Improve scrapers content extraction by mikesiez · Pull Request #19 · CarletonComputerScienceSociety/cs-assistant

mikesiez · 2026-06-20T15:26:52Z

Implemented scraping with bs4 instead of trifilatura.
Reduced unnecessary elements being scraped, and fixed necessary elements being ignored / improperly parsed such as links & accordions.
Added offline test files in tests/ingestion/fixtures and a script to run assertions at tests/ingestion/offline_scraper.py
Updated dependency list to include bs4 via uv add beautifulsoup4

Linked to issue #6

Updated the HTML scraper to remove 'nav' tags in addition to 'header' and 'footer'.

AJaccP · 2026-06-30T04:23:53Z

+
+FIXTURES = Path(__file__).parent / "fixtures"
+
+# run with python -m tests.ingestion.scraper_offline


Pytest's test file discovery expects filenames to start with test, e.g. test_repository.py, which is why running make test currently skips this file. Test functions also don't need to be called at the end of the file

Rename this file to test_scraper.py

Remove the function calls on lines 59-60, the functions just needs to be defined

In addition to the SCS page fixtures, add fixtures for 1-2 ccss resource pages too (e.g. one faq and one article) since they have a different structure

AJaccP · 2026-06-30T04:26:34Z

+
+    assert title == "Courses and Registration (B.Cyber.) - School of Computer Science"
+    assert "Electives and Prohibited Courses" in text
+    assert "Skip to Main Content" not in text


This assertion could be a bit more broad (e.g. some pages say "Skip to Content" instead of "Skip to Main Content", so even if that line isn't skipped, the assertion passes)
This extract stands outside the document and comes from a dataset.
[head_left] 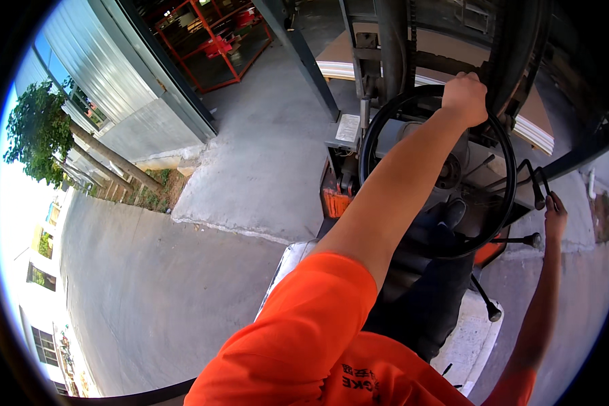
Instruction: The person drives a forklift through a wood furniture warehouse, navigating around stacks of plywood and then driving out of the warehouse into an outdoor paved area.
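Note:
My left arm, in an orange sleeve, reaches across the black steering wheel point(511, 166) of a forklift. At the far part of the rim, my left hand point(465, 99) is closed around it. Out to the right, my right hand point(555, 216) has its fingers closed on a thin black control lever point(539, 193); the exact grip is partly hidden. Below that hand a lever with a round black knob point(534, 239) sticks out, and another knobbed lever point(494, 312) is nearer my seat. Under the wheel a dark shoe point(454, 213) shows.
Ahead stands the forklift's dark mast point(394, 51), with a stack of flat boards point(534, 132) beyond it. A grey post point(304, 64) rises by an open doorway, where a red metal frame point(216, 86) stands. Trees point(108, 152) and a corrugated wall point(105, 61) are at left.

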Tool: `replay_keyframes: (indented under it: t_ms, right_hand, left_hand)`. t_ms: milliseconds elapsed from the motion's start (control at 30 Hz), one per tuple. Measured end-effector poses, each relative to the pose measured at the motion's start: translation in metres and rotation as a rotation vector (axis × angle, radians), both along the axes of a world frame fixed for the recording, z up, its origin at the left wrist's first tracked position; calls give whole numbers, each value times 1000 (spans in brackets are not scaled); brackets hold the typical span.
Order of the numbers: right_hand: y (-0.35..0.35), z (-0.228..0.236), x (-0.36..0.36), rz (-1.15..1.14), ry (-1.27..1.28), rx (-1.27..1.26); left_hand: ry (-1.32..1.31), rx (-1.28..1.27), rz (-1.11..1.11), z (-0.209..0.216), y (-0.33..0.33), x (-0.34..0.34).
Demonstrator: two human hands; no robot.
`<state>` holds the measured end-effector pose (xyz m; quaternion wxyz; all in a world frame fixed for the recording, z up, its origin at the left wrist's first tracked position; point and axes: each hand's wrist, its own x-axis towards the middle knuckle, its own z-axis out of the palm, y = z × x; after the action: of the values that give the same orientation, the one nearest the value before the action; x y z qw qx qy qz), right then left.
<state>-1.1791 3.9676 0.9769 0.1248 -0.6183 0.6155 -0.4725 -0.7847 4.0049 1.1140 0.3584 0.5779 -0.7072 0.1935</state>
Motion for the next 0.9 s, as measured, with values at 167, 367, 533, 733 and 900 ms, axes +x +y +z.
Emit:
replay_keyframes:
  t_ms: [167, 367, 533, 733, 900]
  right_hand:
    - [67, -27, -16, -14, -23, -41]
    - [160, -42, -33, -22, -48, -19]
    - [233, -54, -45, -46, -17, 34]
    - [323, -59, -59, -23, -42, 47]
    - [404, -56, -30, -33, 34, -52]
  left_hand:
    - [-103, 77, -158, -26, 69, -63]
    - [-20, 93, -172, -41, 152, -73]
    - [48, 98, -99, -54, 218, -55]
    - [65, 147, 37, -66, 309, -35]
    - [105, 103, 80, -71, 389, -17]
A better approach may be having a list of "junk" phrases that should be asserted to be skipped, e.g. :

for junk in ["Skip to Content", "Skip to Main Content", "Search this website"... <any other commonly present phrases>]: assert junk not in text

AJaccP · 2026-06-30T04:37:15Z

+    html = BeautifulSoup(html, "html.parser")
+    # removing elements by class
+    for el in html.select(
+        ".footer, .global-nav, .navigation, " ".topbar, .content__meta, .visuallyhidden"


Extracting this and the tag list on line 18 to separate constant lists at the top can make it easier to maintain if the lists grow in the future, something like

_BOILERPLATE_TAGS = ["header", "footer", "nav", "script", "style", "noscript"] _BOILERPLATE_SELECTORS = ( ".navbar-container, .navbar, .footer, .global-nav, " ".navigation, .topbar, .content__meta, .visuallyhidden" )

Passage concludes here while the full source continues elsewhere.